Rolled Alloys Inc
- Type: Private company
- Founded: Incorporated in 1953
- Headquarters: Temperance, Michigan, U.S.
- Area served: Worldwide
- Key people: Kenneth J. Reinke President Mike Rinker General Manager No board relationships exist.

= Rolled Alloys =

Private company

Rolled Alloys is a privately held metal supplier based in Temperance, Michigan, specializing in heat-resistant and corrosion-resistant alloys. The company serves various industries, including aerospace, chemical processing, medical, and power generation, with a global presence.

The company has between 201-500 employees throughout the world. Rolled Alloys' key markets are Aerospace, Chemical Processing, Medical, Oil and Gas, Power Generation, and Thermal Processing. Rolled Alloys Canada also operates in the pulp and paper, as well as mining, industries.

Rolled Alloys has expanded through acquisitions of other companies: Harvey Titanium, Weaver Steel, Super Alloys, SMS London, Clasma Trade, and RA® Materials (formerly Weir Materials and Foundry).

== History ==
Rolled Alloys was founded in 1953 on the introduction of wrought RA330 alloy as a replacement for cast HT alloy. Before 1953, Rolled Alloys was a subsidiary of MISCO (Michigan Steel Casting Company) and was not officially incorporated as a separate company until January 1953.

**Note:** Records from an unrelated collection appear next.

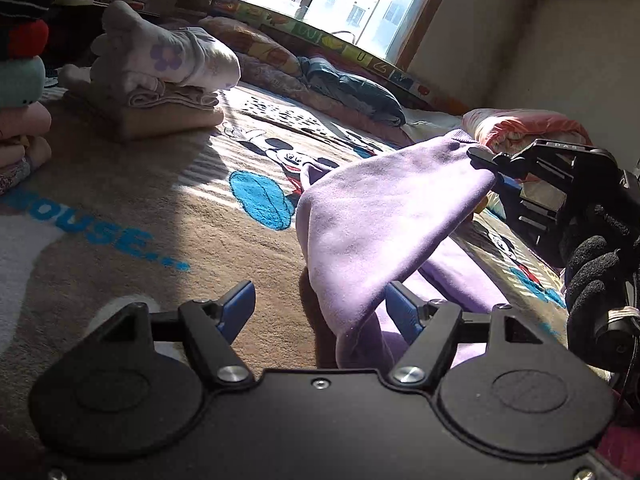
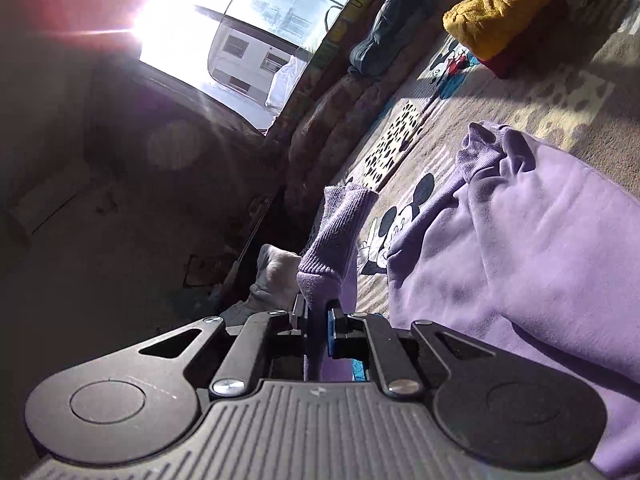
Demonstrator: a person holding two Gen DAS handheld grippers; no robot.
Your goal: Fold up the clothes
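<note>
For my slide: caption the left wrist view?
Right gripper lifts a purple sweatshirt cuff while the left gripper waits open.

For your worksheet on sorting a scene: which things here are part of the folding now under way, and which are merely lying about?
In the job:
- purple garment, its ribbed cuff lifted
- right gripper, shut on that cuff
- left gripper, open beside the cloth

Lying about:
- folded stack of clothes
- yellow garment
- dark blue bundle
- cartoon-mouse rug
</note>
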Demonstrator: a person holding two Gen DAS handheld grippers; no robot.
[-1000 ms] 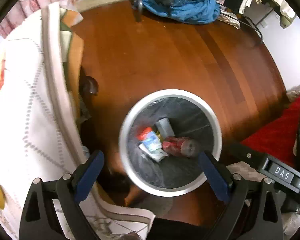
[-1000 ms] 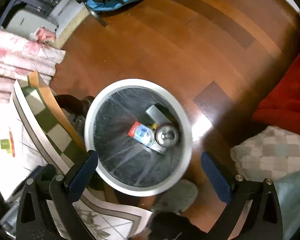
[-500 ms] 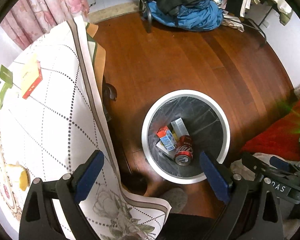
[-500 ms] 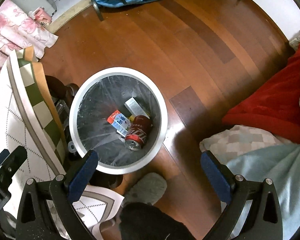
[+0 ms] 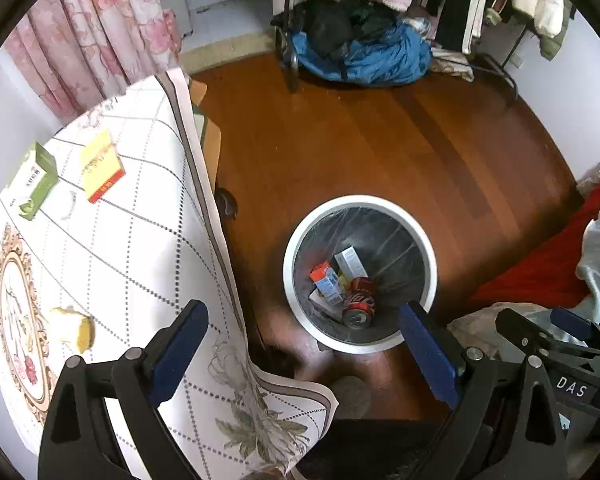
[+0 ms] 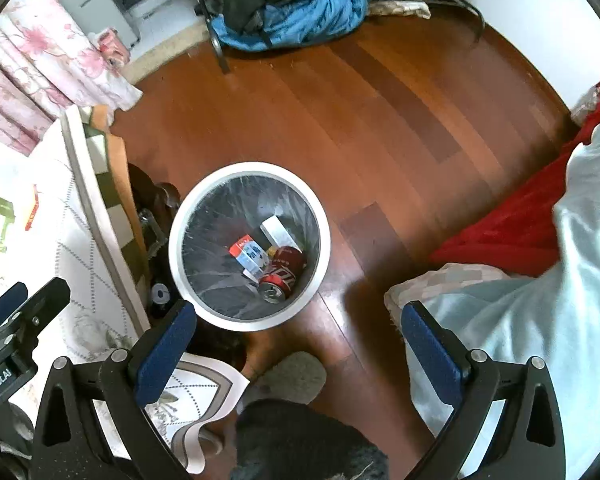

In 2012, Rolled Alloys expanded by opening a bar facility in Richburg, South Carolina. The company also constructed a new facility in Windsor, Connecticut.

In 2013, NeoNickel was formed, and is the exclusive representative of Rolled Alloys in Europe.

In 2024, the company opened a new high-tech bar processing facility in Tampa, Florida, specializing in stainless bar processing. Later in 2024, Rolled Alloys moved operations to a new 250,000-square-foot processing facility in Maumee, Ohio.

The company has a presence in 7 U.S. states, Canada, and China.

== Products ==
Rolled Alloys supplies nickel alloys, cobalt alloys, titanium, and stainless steels in various forms, including plate, sheet, bar, pipe, and fittings.

The company also markets proprietary alloy grades such as RA330, RA333, RA 602 CA, and RA 253 MA.